Josh Rosenau, programs and policy director at the National Center for Science Education, told The Huffington Post that most testimonies seemed “overwhelmingly supportive of the textbook and concerned about seeing them watered down and undermined.” He also said he was surprised by the dearth of creationists at the hearing.
“There were really only a couple [creationists]. … It was just one person after another wanting to see accurate science in textbooks,” said Rosenau, who testified himself. “Its really encouraging that the board heard of a lot of people across the state who were concerned and who didn’t want to see bad reviewer comments be forced on the publishers.”

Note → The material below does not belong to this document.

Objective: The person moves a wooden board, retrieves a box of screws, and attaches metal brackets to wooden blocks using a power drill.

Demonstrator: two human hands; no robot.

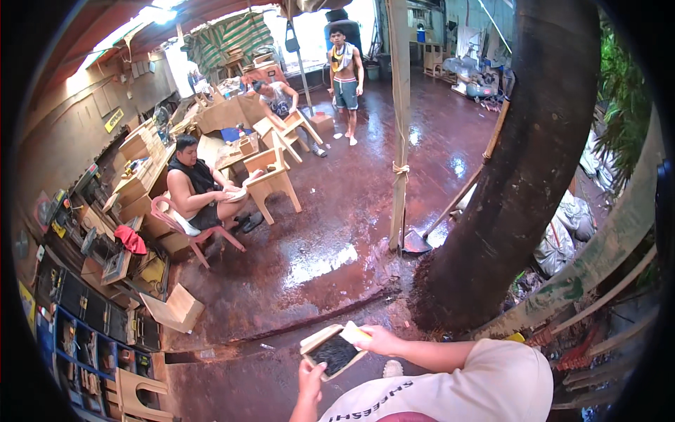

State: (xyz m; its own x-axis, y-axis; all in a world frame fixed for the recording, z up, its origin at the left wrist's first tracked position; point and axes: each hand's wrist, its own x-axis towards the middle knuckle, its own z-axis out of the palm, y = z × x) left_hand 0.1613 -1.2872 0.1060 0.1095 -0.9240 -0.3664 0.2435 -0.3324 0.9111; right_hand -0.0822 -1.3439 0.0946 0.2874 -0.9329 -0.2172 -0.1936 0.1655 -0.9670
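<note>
My left hand (310,380) grips the lower left edge of a shallow wooden box (314,339), its thumb over the rim. The box is held low in front of me and tilted. Its inside looks dark and rough; I cannot tell whether that is a lining or loose contents. At the upper right corner of the box, my right hand (382,340) is closed on a pale, flat block (354,333) with a yellowish edge. The block meets or overlaps the box's rim. Its exact kind is too small to make out.
A person (193,186) sits on a pink chair (169,211) by a wooden stool (271,184); two others are farther back. A tree trunk (506,169), a post (399,126) and a shovel (416,243) stand right. A raised floor edge (316,314) crosses ahead; blue shelves (77,352) stand left.
</note>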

A rally before the hearing had drawn hundreds of protestors calling on the board to reject creationist arguments. A petition sponsored by organizations like nonprofit civil liberties group Texas Freedom Network and the American Civil Liberties Union also drew nearly 300,000 signatures, according to a Texas Freedom Networks press release.
The Social Studies Texas textbook hearings of 2009 were similarly contentious. But this time around, the Texas State Board of Education wields less influence over what is used in classrooms. While the board previously had the power to determine which textbooks could be used throughout the state, a 2011 law now allows individual districts to decide. The board will still issue a list of “approved” textbooks, but it remains to be seen how much this will dictate districts' purchases.
Earlier this month Rosenau told HuffPost that if he were a textbook publisher, “I would rather be on an approved list, all else being equal.”
The board will hold another hearing on the 15 proposed biology textbooks in November. The textbooks will reportedly enter state classrooms during the 2014 – 2015 school year.